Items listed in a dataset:
-=-=-=-=-

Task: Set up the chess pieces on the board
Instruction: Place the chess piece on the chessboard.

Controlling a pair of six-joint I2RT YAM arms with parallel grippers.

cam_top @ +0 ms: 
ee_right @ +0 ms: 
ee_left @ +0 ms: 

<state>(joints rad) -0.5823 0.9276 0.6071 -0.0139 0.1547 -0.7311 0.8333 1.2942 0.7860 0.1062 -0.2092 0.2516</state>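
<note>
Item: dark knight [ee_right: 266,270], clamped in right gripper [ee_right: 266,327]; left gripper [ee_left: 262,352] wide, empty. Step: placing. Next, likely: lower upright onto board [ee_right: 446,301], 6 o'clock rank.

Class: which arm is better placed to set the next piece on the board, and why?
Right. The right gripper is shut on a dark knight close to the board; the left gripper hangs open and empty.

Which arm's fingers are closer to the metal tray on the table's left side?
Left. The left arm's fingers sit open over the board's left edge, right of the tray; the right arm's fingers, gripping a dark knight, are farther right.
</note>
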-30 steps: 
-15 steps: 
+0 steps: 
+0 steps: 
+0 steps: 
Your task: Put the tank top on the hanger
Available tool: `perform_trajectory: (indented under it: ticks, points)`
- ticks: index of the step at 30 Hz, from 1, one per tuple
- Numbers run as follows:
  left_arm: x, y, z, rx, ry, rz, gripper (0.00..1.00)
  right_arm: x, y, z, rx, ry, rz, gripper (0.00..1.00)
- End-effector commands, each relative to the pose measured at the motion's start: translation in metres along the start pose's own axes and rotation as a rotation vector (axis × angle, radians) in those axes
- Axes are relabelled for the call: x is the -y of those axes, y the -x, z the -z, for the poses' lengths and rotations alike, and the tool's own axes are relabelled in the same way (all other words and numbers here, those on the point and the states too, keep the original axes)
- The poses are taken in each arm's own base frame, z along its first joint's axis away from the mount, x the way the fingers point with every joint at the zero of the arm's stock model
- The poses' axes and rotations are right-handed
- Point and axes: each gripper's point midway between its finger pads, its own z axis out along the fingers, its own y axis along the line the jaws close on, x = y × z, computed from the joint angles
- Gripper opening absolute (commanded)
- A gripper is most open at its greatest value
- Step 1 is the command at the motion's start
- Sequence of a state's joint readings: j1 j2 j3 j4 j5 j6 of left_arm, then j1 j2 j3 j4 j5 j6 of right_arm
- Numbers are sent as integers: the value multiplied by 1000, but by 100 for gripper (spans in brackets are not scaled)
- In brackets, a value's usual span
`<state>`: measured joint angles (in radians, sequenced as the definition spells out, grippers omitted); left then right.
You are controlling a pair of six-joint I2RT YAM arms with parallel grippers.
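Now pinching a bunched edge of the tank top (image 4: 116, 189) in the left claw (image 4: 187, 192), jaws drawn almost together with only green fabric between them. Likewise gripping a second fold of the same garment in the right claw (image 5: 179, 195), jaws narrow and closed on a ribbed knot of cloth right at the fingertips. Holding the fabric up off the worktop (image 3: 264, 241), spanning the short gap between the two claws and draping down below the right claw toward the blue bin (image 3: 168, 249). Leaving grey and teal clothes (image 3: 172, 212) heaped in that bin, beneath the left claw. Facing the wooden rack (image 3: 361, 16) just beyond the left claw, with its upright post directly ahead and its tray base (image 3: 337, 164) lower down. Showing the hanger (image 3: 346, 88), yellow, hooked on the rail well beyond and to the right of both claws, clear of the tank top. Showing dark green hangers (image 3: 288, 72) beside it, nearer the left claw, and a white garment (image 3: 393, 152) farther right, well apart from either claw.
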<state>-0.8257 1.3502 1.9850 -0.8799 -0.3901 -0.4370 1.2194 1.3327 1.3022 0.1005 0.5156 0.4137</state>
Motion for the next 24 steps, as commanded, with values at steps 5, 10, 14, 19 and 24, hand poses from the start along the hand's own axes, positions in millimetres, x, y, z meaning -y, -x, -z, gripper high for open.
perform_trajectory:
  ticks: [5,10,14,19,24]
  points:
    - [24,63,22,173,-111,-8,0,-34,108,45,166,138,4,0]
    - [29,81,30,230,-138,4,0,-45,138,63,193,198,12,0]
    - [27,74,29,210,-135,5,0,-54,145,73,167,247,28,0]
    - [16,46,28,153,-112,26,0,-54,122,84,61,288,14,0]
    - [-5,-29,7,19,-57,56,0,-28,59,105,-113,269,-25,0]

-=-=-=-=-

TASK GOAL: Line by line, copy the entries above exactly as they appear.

WRITTEN ANSWER:
Task: Set up the chess pieces on the board
Instruction: Place the chess piece on the chessboard.

Controlling a pair of six-joint I2RT YAM arms with parallel grippers.

cam_top @ +0 ms: 
ee_right @ +0 ms: 
ee_left @ +0 ms: 

<state>(joints rad) -0.5823 0.9276 0.6071 -0.0139 0.1547 -0.7311 0.8333 1.2942 0.7860 0.1062 -0.2092 0.2516</state>
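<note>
Item: dark knight [ee_right: 266,270], clamped in right gripper [ee_right: 266,327]; left gripper [ee_left: 262,352] wide, empty. Step: placing. Next, likely: lower upright onto board [ee_right: 446,301], 6 o'clock rank.

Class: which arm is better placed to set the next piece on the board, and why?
Right. The right gripper is shut on a dark knight close to the board; the left gripper hangs open and empty.

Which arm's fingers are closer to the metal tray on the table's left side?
Left. The left arm's fingers sit open over the board's left edge, right of the tray; the right arm's fingers, gripping a dark knight, are farther right.
</note>
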-30 steps: 
-15 steps: 
+0 steps: 
+0 steps: 
+0 steps: 
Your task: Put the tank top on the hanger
Available tool: `perform_trajectory: (indented under it: ticks, points)`
- ticks: index of the step at 30 Hz, from 1, one per tuple
- Numbers run as follows:
  left_arm: x, y, z, rx, ry, rz, gripper (0.00..1.00)
  right_arm: x, y, z, rx, ry, rz, gripper (0.00..1.00)
- End-effector commands, each relative to the pose measured at the motion's start: translation in metres along the start pose's own axes and rotation as a rotation vector (axis × angle, radians) in those axes
- Axes are relabelled for the call: x is the -y of those axes, y the -x, z the -z, for the poses' lengths and rotations alike, and the tool's own axes are relabelled in the same way (all other words and numbers here, those on the point and the states too, keep the original axes)
- The poses are taken in each arm's own base frame, z along its first joint's axis away from the mount, x the way the fingers point with every joint at the zero of the arm's stock model
- The poses' axes and rotations are right-handed
- Point and axes: each gripper's point midway between its finger pads, its own z axis out along the fingers, its own y axis along the line the jaws close on, x = y × z, computed from the joint angles
- Gripper opening absolute (commanded)
- A gripper is most open at its greatest value
- Step 1 is the command at the motion's start
- Sequence of a state's joint readings: j1 j2 j3 j4 j5 j6 of left_arm, then j1 j2 j3 j4 j5 j6 of right_arm
- Numbers are sent as integers: the value multiplied by 1000, but by 100 for gripper (spans in brackets are not scaled)
- In brackets, a value's usual span
`<state>`: measured joint angles (in radians, sequenced as the definition spells out, grippers omitted); left then right.
You are controlling a pair of six-joint I2RT YAM arms with parallel grippers.
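Now pinching a bunched edge of the tank top (image 4: 116, 189) in the left claw (image 4: 187, 192), jaws drawn almost together with only green fabric between them. Likewise gripping a second fold of the same garment in the right claw (image 5: 179, 195), jaws narrow and closed on a ribbed knot of cloth right at the fingertips. Holding the fabric up off the worktop (image 3: 264, 241), spanning the short gap between the two claws and draping down below the right claw toward the blue bin (image 3: 168, 249). Leaving grey and teal clothes (image 3: 172, 212) heaped in that bin, beneath the left claw. Facing the wooden rack (image 3: 361, 16) just beyond the left claw, with its upright post directly ahead and its tray base (image 3: 337, 164) lower down. Showing the hanger (image 3: 346, 88), yellow, hooked on the rail well beyond and to the right of both claws, clear of the tank top. Showing dark green hangers (image 3: 288, 72) beside it, nearer the left claw, and a white garment (image 3: 393, 152) farther right, well apart from either claw.
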<state>-0.8257 1.3502 1.9850 -0.8799 -0.3901 -0.4370 1.2194 1.3327 1.3022 0.1005 0.5156 0.4137</state>
Motion for the next 24 steps, as commanded, with values at steps 5, 10, 14, 19 and 24, hand poses from the start along the hand's own axes, positions in millimetres, x, y, z meaning -y, -x, -z, gripper high for open.
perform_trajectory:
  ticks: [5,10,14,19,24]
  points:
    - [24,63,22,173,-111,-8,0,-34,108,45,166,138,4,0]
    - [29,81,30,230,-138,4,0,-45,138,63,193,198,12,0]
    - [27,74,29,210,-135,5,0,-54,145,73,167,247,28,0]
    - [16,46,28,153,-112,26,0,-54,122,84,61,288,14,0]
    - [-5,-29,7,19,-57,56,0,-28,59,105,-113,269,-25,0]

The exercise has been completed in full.